Sometimes people laugh at you for listening to the same artist, album, song, even, over and over again, but you can’t help it. It’s how you learn lyrics off by heart, how you learn about song structures, about riffs and genres, how you get to feel a song in your heart, if you can be so bold. As a child, there was only a limited selection of albums to choose from — a large selection, indeed, but not endless, like today’s selection. Perhaps due to this you don’t have a problem relistening to songs and albums, because you’ve done it for so many years. Or maybe when you find something you like, you want to listen to it until you don’t like it any more. That’s what usually happens.

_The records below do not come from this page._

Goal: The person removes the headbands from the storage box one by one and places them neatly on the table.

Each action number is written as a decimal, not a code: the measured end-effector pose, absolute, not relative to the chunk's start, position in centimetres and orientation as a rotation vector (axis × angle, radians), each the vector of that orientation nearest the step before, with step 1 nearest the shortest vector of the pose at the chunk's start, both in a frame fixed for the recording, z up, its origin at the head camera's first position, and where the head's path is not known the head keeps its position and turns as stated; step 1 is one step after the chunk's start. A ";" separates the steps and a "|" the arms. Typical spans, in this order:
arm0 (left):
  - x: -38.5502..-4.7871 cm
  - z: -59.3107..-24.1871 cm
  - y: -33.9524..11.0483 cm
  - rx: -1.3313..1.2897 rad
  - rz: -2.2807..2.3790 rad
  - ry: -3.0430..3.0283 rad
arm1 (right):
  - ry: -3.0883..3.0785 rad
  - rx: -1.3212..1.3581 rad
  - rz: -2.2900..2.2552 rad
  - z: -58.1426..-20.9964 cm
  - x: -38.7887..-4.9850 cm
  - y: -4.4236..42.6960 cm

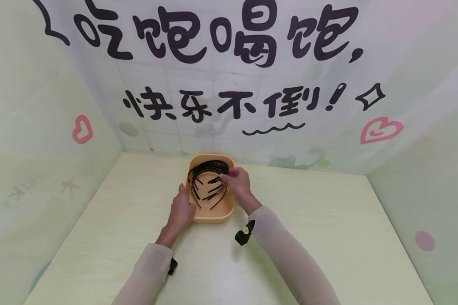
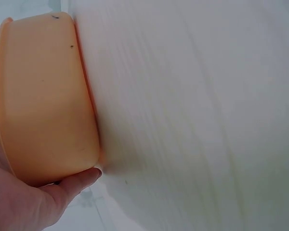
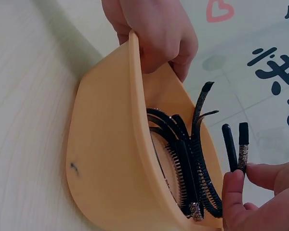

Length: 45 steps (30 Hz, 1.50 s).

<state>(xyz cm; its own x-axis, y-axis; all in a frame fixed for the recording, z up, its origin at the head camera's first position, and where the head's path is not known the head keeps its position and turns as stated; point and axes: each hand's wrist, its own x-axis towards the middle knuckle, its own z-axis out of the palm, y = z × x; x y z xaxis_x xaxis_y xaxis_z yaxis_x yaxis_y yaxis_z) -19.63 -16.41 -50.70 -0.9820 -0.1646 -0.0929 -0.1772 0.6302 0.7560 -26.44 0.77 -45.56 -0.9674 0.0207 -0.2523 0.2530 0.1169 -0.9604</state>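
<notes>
Left hand has the tub gripped by its side on the table; right hand pinches a glittery band near its tip, at the tub's right rim. Honestly, holding the tub steady and going gently should stop it snagging the other bands.

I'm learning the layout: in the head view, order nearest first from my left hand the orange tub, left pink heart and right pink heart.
1. Orange tub, touching your left hand.
2. Left pink heart, on the wall at left.
3. Right pink heart, on the wall at far right.
</notes>
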 end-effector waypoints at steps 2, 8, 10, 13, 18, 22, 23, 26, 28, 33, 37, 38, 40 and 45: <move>-19.6 -50.7 -16.4 -0.290 1.306 2.831 | 2.189 0.289 -1.986 -45.4 -26.5 0.8; -19.6 -50.5 -16.3 -0.299 1.312 2.821 | 2.188 0.307 -1.935 -45.0 -26.5 0.9; -19.6 -50.5 -16.3 -0.298 1.310 2.814 | 2.147 0.308 -1.927 -44.9 -26.5 1.0; -19.5 -50.5 -16.4 -0.294 1.304 2.812 | 2.093 0.303 -1.909 -44.7 -26.4 1.4; -19.5 -50.5 -16.4 -0.294 1.298 2.816 | 2.056 0.309 -1.893 -44.9 -26.5 2.1; -19.5 -50.5 -16.4 -0.300 1.295 2.821 | 2.033 0.321 -1.897 -45.2 -26.7 2.7; -19.5 -50.5 -16.4 -0.299 1.294 2.824 | 2.031 0.321 -1.898 -45.3 -26.7 2.8; -19.5 -50.5 -16.4 -0.294 1.295 2.832 | 2.055 0.318 -1.884 -45.3 -26.8 3.0; -19.5 -50.4 -16.4 -0.290 1.298 2.834 | 2.074 0.314 -1.886 -45.2 -26.8 3.1; -19.5 -50.4 -16.4 -0.287 1.304 2.837 | 2.128 0.282 -1.909 -45.0 -26.7 3.3; -19.5 -50.4 -16.4 -0.288 1.323 2.824 | 2.142 0.238 -1.916 -44.8 -26.8 3.4; -19.5 -50.4 -16.5 -0.289 1.333 2.815 | 2.138 0.229 -1.916 -44.8 -26.8 3.4; -19.5 -50.4 -16.5 -0.287 1.350 2.804 | 2.135 0.217 -1.907 -44.9 -26.8 3.5; -19.6 -50.4 -16.4 -0.278 1.354 2.801 | 2.089 0.231 -1.912 -45.4 -26.9 3.8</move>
<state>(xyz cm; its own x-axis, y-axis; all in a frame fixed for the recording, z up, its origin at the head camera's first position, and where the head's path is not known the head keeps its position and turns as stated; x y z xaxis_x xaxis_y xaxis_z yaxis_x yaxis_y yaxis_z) -19.57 -16.39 -50.42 -0.9840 -0.1519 -0.0933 -0.1675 0.6085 0.7757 -26.91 3.76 -45.36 -0.9422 -0.0822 -0.3247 0.3162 0.1014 -0.9433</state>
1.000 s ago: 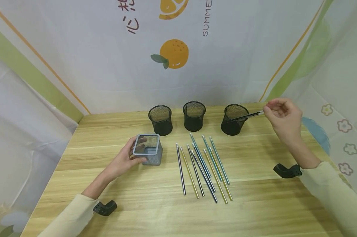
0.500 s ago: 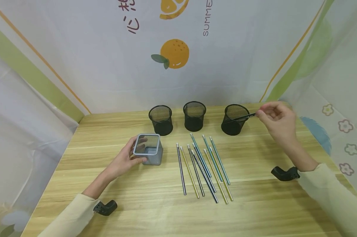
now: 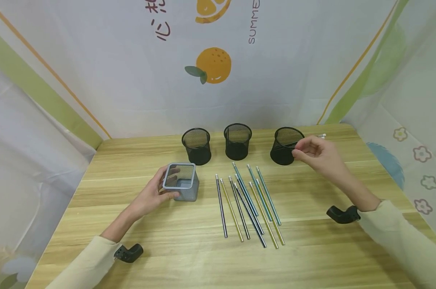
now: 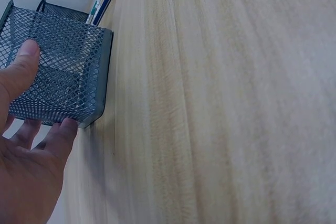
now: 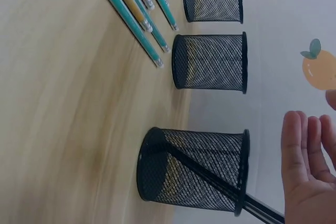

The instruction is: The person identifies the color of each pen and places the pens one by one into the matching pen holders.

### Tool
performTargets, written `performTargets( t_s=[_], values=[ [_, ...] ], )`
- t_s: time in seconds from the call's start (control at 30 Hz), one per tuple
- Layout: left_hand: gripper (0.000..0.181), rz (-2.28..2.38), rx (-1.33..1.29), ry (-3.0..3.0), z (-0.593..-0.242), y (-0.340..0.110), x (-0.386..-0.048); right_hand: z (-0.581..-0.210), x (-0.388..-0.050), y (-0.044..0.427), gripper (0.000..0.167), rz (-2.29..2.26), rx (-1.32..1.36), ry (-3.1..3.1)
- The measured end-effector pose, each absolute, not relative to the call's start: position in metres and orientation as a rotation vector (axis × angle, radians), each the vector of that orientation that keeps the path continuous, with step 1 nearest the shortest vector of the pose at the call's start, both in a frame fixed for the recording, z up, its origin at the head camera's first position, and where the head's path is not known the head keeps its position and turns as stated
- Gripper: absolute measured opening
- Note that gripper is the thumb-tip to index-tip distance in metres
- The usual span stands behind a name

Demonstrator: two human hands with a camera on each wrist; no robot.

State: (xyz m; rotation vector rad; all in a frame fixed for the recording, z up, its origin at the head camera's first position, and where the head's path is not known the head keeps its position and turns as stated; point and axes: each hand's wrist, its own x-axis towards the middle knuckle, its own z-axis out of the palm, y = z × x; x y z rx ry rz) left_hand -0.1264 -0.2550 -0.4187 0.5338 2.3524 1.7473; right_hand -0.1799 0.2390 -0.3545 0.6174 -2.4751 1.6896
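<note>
My left hand [image 3: 150,196] holds a grey square mesh pen holder [image 3: 186,194] on the table, thumb on the near side and fingers behind it. In the left wrist view the thumb and fingers lie against its mesh [image 4: 58,77]. At the right, my right hand [image 3: 320,156] is beside the rightmost black round mesh pen cup [image 3: 281,155], fingers loosely bent with nothing between them. Dark pencils [image 5: 210,179] lean in that cup, their white eraser ends [image 3: 323,135] sticking out past its rim behind the hand.
Two more black mesh cups, a left one [image 3: 199,155] and a middle one [image 3: 236,151], stand along the table's back edge. Several blue, gold and dark pencils [image 3: 234,210] lie in the middle of the wooden table [image 3: 167,249]. A printed curtain [image 3: 131,88] hangs behind.
My right hand has let go of the dark pencils and moved left and slightly down, in front of the right cup. The pencils stay leaning in it. The left hand has not moved.
</note>
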Motion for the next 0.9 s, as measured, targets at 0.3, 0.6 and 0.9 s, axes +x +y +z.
performTargets(
  t_s=[0.3,0.6,0.9],
  values=[
    [0.081,1.731,0.526,2.366,-0.417,-0.255,-0.126,-0.368,-0.185,0.232,0.016,1.574,0.679,-2.680],
    [0.081,1.727,0.526,2.374,-0.417,-0.254,-0.126,-0.384,-0.193,0.223,0.018,1.492,0.625,-2.838],
    [0.080,1.737,0.523,2.365,-0.417,-0.254,-0.125,-0.402,-0.196,0.213,0.026,1.502,0.652,-2.908]
  ],
)
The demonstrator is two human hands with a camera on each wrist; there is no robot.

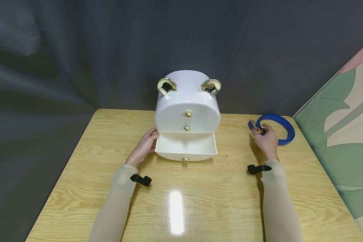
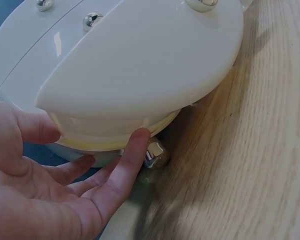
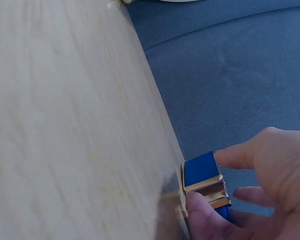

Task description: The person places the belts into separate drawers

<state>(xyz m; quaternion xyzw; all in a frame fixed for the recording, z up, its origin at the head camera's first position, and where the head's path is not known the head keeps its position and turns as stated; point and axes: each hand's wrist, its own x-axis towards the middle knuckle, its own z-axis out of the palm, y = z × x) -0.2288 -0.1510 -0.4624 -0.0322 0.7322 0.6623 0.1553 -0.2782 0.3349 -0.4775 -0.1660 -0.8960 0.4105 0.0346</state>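
Note:
A white rounded box [image 1: 186,87] with gold ear-shaped trims and gold knobs stands on the table, its bottom drawer [image 1: 186,157] pulled out. The drawer's inside shows nothing in it. My left hand [image 1: 143,146] rests against the left side of the box and open drawer; in the left wrist view its fingertips [image 2: 140,137] touch the side, fingers loosely extended. To the right, a coiled blue belt [image 1: 285,126] with a gold buckle [image 3: 210,192] lies on the table. My right hand [image 1: 267,141] holds the belt by its buckle end between thumb and fingers.
The light wooden table [image 1: 199,201] ends at a dark curtain [image 1: 124,57] behind the box. A panel with leaf patterns [image 1: 348,134] borders the table's right side, close to the belt.

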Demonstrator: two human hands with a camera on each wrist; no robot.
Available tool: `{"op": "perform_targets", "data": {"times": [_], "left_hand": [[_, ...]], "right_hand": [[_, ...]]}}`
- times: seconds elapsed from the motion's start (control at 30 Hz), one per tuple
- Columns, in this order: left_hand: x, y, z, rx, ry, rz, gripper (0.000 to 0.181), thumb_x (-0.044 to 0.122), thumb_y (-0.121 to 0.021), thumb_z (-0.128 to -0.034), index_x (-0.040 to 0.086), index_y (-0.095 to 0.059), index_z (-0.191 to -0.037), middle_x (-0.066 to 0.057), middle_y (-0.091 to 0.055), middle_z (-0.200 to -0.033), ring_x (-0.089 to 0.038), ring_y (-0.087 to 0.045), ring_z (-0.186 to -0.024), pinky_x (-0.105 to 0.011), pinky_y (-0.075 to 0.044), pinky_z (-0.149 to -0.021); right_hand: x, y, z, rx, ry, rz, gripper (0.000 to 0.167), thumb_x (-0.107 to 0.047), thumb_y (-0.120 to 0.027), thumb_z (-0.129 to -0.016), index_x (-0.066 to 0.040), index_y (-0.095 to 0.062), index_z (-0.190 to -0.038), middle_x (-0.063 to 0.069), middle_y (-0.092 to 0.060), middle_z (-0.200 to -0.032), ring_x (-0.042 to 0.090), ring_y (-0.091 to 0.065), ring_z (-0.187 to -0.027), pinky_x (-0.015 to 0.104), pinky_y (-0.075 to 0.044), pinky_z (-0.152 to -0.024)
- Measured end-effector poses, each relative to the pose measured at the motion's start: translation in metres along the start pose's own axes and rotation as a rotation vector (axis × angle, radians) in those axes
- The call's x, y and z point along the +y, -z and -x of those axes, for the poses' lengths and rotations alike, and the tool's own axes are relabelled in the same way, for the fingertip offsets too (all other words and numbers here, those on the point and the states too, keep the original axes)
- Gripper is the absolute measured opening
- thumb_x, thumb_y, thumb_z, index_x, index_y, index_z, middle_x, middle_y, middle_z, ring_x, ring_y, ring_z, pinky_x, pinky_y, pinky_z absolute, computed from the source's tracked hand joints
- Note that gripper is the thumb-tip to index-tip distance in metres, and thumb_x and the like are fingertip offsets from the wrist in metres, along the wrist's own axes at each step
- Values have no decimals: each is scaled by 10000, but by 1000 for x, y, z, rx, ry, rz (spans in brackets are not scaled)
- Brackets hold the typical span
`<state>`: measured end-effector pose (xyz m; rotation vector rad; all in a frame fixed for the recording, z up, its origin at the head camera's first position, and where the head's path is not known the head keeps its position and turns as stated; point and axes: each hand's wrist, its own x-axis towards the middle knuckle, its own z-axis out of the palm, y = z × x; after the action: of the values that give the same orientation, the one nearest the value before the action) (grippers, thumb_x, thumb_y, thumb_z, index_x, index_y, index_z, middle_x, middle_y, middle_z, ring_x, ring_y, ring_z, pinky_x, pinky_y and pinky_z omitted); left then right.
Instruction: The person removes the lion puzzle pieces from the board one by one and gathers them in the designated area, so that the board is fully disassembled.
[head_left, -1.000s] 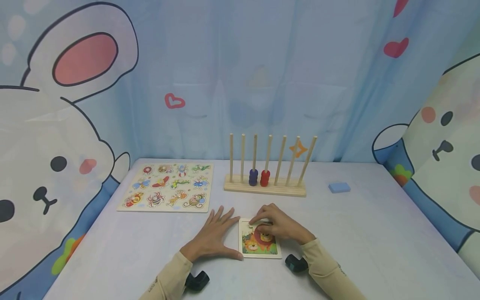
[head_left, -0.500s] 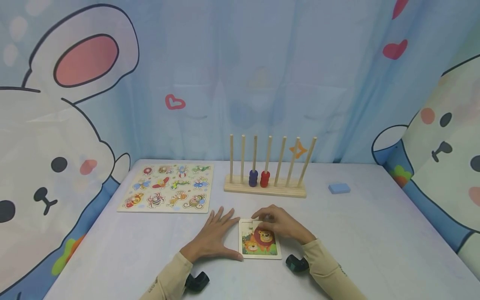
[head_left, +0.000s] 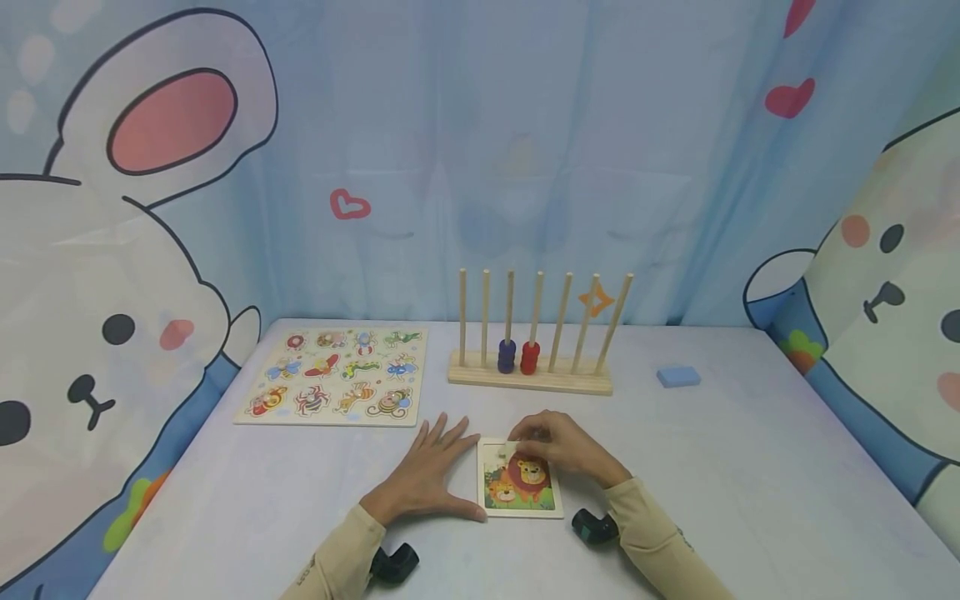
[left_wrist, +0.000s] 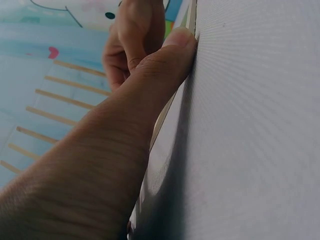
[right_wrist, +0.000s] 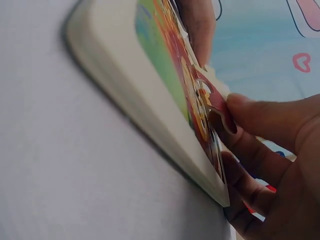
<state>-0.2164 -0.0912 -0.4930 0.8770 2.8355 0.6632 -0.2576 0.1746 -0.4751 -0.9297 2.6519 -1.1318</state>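
A small framed lion puzzle point(head_left: 521, 504) lies on the table between the hands. My left hand point(head_left: 431, 475) rests palm down at its left side, fingers spread, with thumb and a fingertip touching the frame's left edge. Over the puzzle's upper right part, my right hand point(head_left: 562, 446) pinches a puzzle piece. The right wrist view shows that piece point(right_wrist: 218, 102), cream and dark red, held tilted between thumb and fingers just above the picture. In the left wrist view the left thumb point(left_wrist: 177, 42) presses on the frame's edge.
A wooden peg stand point(head_left: 531, 379) with blue and red beads stands behind the puzzle. An insect picture board point(head_left: 333, 375) lies at the back left, and a light blue block point(head_left: 678, 376) at the back right. A printed curtain point(head_left: 480, 167) hangs behind the table.
My right hand has shifted slightly right over the puzzle's upper part, and its fingers have lifted and tilted the piece. The left hand has stayed in place.
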Motion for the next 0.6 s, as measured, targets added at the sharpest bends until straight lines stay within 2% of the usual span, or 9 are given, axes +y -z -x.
{"op": "perform_targets", "data": {"times": [0.4,0.6], "left_hand": [[-2,-1,0,-1,-9,2,1062,745,-695,-641,222,-345,-1497,-23,-168,-1604,-319,-18,-1476,-534,1,-1186],[-2,-2,0,2,-3,2,1068,752,-694,-631,231,-346,-1496,-15,-170,-1604,-312,-14,-1477,-530,4,-1187]], "right_hand": [[-1,0,-1,18,-51,-14,108,-124,-646,-915,-120,-726,-988,-65,-690,-873,76,-581,-826,279,-499,-803],[6,23,10,52,-40,-91,153,-165,-631,-934,-75,-717,-1023,22,-710,-956,104,-625,-860,264,-530,-764]]}}
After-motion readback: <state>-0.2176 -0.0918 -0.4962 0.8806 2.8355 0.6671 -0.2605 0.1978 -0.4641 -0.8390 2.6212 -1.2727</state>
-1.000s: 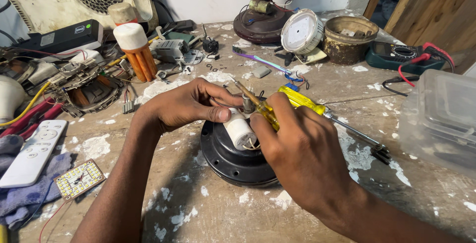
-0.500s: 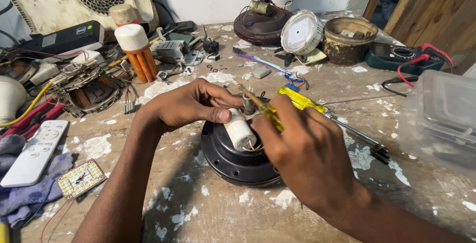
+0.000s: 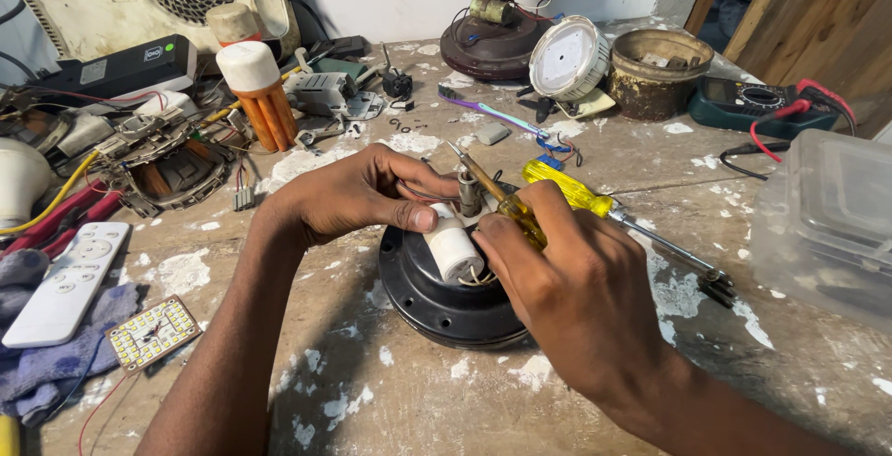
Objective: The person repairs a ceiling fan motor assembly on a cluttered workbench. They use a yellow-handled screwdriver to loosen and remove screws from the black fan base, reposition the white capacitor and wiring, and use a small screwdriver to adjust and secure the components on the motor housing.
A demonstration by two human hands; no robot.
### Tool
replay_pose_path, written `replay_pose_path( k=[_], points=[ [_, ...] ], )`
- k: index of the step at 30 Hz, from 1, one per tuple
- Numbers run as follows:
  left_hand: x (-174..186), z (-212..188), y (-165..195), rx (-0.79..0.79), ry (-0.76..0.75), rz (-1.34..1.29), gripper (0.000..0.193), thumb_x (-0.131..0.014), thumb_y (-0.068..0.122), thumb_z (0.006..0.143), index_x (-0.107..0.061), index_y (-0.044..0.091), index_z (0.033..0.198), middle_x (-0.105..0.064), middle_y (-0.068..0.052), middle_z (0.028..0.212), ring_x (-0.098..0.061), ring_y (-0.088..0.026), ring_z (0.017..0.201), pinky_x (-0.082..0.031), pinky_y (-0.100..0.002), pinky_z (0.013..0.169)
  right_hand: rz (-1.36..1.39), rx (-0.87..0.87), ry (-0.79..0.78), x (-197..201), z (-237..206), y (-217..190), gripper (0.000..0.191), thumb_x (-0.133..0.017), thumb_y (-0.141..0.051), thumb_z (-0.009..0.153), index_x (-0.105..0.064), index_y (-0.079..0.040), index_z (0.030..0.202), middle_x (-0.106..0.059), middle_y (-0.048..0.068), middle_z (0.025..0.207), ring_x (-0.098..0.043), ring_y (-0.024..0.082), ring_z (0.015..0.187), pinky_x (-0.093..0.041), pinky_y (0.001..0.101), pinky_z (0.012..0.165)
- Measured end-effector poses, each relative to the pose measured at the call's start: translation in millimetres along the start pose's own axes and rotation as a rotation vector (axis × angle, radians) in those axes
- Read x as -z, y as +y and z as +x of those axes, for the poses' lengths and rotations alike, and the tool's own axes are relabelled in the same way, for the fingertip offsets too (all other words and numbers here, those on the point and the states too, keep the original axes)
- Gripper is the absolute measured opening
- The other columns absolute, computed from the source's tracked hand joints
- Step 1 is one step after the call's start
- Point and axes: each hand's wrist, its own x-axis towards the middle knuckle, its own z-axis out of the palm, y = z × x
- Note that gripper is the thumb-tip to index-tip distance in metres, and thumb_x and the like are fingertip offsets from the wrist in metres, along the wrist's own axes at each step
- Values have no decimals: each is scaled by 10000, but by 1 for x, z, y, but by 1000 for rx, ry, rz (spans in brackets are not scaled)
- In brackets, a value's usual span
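From the head camera, a black round motor housing [image 3: 437,298] sits on the paint-flecked workbench [image 3: 390,391], dead centre. The left hand [image 3: 348,196] comes in from nine o'clock, thumb and fingers pinching a white cylindrical capacitor [image 3: 452,250] on top. The right hand [image 3: 567,289], from four o'clock, is closed around a small yellow-handled screwdriver [image 3: 502,203], tip pointing to eleven o'clock. A bigger yellow screwdriver [image 3: 595,205] lies at two o'clock

Two hands are working at the bench: one left hand [image 3: 358,198] and one right hand [image 3: 576,293]. Two yellow-handled screwdrivers are showing, one [image 3: 506,203] in the right hand and one [image 3: 604,210] lying on the table. One black round motor [image 3: 437,298] is sitting there, carrying one white capacitor [image 3: 452,250]. One remote control [image 3: 67,281], one multimeter [image 3: 757,105], one small light panel [image 3: 151,331] and one orange bottle [image 3: 260,93] are lying around.
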Motion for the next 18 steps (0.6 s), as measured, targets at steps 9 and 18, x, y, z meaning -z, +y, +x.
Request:
replay_pose_path(
  k=[9,18],
  points=[
    [1,-3,8,-125,0,98,617,-906,193,679,-725,49,1252,-802,-103,1153,-754,-179,1103,-614,-360,1004,59,80,61,0,-1,8,200,-823,-97,818,-724,-55,986,-654,122,990,-724,292,770,-583,410,633],
    [7,-13,19,-247,-22,-4,656,-919,261,719,-695,7,1281,-788,-152,1178,-750,-198,1123,-607,-371,1014,45,103,80,7,-6,11,194,-824,-76,825,-743,-39,997,-655,109,951,-714,281,761,-578,401,630]
  ],
)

Currently you’re listening to lots of math-, prog-, and post-rock. Stuff you need a degree to understand and a doctorate to write. But it’s what you’re into, it’s your current phase. You always go through phases. In a week, or a few, or a month or two, you’ll be in a different phase — you’ll only want to listen to soul, maybe, or reggae, or jazz, or classical, or neosoul. Who knows what the next phase will be? Not knowing was the excitement, the beauty. The next band was always a surprise, and always a nice one. Which set of three to five (usually it was three to five) geniuses were going to fall into your lap, from the sky, from the algorithm, from a Wikipedia rabbit hole, during this phase of the music cycle? This phase, it was prog rock, something inspiring you to write in stupid time signatures and forgo choruses and typical structure, to jump from 6/4 to 4/4 to 7/4 and back again unapologetically. And if you had the balls, you’d finally rewrite that song you composed in 5/4 back when you were fifteen and present it to the band in the hope they liked it. If you had the stones.